All three say the same thing. The grandparent version is the one genealogists lean on, because "who is the shared ancestor?" is the question that unlocks every cousin relationship, from first cousins to second cousins and beyond.
Who Counts as a First Cousin (And Who Doesn't)
People stretch the word "cousin" to cover half the neighborhood, so it's worth drawing the line precisely. These people are your first cousins:
- Your mom's brother's kids
- Your dad's sister's kids
- Any child of any full sibling of either parent
These people are not first cousins, even though families often call them cousins:
| Person | Actual relationship | Why |
|---|---|---|
| Your cousin's child | First cousin once removed | One generation below you |
| Your parent's cousin | First cousin once removed | One generation above you |
| Your parent's cousin's child | Second cousin | Shares great-grandparents, not grandparents |
| Your aunt's husband's kids (from a prior marriage) | Step-cousins, informally | No shared ancestor |
| Your half-aunt's child | Half first cousin | Shares one grandparent, not two |
| Your sibling's spouse's siblings' kids | No standard term | No shared ancestor |
The first two rows cause most of the world's cousin arguments. "Removed" means a generation gap, and our guide to the first cousin once removed relationship untangles it fully.
How Much DNA Do First Cousins Share?
First cousins share about 12.5% of their DNA on average — roughly 850–870 centimorgans (cM) on tests like AncestryDNA and 23andMe.
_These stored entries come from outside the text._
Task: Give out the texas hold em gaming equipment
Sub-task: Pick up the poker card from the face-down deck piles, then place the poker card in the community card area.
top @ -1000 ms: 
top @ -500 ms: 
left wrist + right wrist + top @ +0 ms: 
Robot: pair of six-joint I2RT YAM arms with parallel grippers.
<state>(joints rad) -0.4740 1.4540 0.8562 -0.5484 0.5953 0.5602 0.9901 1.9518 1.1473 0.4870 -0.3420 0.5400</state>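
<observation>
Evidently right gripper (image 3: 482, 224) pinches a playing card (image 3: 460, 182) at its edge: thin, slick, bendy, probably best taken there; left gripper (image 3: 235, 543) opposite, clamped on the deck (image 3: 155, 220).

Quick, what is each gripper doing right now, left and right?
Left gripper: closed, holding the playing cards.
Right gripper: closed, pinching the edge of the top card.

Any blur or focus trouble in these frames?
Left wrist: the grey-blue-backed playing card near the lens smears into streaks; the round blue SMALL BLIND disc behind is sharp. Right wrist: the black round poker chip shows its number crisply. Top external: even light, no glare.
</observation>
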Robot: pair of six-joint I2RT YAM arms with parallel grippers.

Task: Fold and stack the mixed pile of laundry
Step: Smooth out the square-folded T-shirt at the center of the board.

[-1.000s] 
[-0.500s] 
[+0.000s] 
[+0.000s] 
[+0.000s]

Real results typically range from about 500 to 1,200 cM, because DNA is shuffled randomly in every generation.
For context, here's the cousin ladder:
| Relationship | Shared ancestor | Average shared DNA |
|---|---|---|
| First cousin | Grandparents | ~12.5% |
| First cousin once removed | Grandparents (1-gen gap) | ~6.25% |
| Second cousin | Great-grandparents | ~3.1% |
| Third cousin | Great-great-grandparents | ~0.8% |
Two footnotes worth knowing. First, double cousins — when two siblings from one family marry two siblings from another — share both sets of grandparents and average ~25%, sibling-adjacent territory. Second, half first cousins (children of half-siblings) average ~6.25%, which looks identical to a first cousin once removed on a DNA report. Numbers alone can't always name the relationship; trees can.
First Cousins and the Generations Around Them
Your first cousins are the anchor point — everything nearby is named relative to them:
- Your cousin's children are your first cousins once removed.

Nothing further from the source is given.